About this exercise:
Copy out exactly the stretch of the listing below that begins at the line containing "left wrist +" and ends at the line containing "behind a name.", and copy nothing outside it.

=== Section Start ===

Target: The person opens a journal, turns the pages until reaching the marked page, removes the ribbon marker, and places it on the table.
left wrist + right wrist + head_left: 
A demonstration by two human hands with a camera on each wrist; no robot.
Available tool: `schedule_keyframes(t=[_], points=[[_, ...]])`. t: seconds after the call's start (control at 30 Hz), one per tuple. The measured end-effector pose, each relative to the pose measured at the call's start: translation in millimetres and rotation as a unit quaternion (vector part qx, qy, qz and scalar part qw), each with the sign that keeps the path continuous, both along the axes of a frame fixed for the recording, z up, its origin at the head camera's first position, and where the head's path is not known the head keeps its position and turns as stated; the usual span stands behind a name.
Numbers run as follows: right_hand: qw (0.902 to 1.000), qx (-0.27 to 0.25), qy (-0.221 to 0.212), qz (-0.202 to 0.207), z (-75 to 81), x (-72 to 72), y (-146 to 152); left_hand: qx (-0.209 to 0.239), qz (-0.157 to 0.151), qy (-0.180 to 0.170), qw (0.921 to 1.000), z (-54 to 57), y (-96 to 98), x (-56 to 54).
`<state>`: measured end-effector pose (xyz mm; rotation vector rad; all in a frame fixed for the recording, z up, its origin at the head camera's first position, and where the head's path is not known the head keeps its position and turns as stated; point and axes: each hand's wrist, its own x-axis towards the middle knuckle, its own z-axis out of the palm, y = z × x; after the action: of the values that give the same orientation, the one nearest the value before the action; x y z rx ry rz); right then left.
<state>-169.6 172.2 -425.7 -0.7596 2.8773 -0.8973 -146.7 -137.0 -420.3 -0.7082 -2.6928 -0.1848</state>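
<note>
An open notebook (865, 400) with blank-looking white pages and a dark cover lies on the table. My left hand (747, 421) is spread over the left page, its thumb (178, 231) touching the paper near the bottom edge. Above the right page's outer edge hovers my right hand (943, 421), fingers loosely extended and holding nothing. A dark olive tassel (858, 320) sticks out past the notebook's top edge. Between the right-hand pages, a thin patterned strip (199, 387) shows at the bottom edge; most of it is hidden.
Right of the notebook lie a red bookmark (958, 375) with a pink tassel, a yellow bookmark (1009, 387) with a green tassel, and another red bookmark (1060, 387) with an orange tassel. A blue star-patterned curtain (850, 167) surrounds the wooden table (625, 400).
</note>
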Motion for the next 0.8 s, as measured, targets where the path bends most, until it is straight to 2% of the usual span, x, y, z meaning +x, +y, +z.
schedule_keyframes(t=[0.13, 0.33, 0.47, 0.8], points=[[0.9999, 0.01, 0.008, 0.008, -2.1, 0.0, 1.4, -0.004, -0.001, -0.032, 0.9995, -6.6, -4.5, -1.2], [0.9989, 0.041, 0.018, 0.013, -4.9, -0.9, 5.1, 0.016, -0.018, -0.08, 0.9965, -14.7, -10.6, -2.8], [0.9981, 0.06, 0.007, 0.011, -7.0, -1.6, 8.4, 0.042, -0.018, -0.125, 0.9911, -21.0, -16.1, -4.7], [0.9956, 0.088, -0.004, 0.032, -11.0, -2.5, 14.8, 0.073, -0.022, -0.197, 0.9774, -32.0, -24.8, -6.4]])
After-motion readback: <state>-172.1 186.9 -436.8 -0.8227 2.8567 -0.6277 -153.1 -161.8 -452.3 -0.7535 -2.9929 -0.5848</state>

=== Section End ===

Answer for this exercise:
left wrist + right wrist + head_left: 
A demonstration by two human hands with a camera on each wrist; no robot.
Available tool: `schedule_keyframes(t=[_], points=[[_, ...]])`. t: seconds after the call's start (control at 30 Hz), one per tuple. The measured end-effector pose, each relative to the pose measured at the call's start: translation in millimetres and rotation as a unit quaternion (vector part qx, qy, qz and scalar part qw), each with the sign that keeps the path continuous, both along the axes of a frame fixed for the recording, z up, its origin at the head camera's first position, and where the head's path is not known the head keeps its position and turns as stated; the usual span stands behind a name.

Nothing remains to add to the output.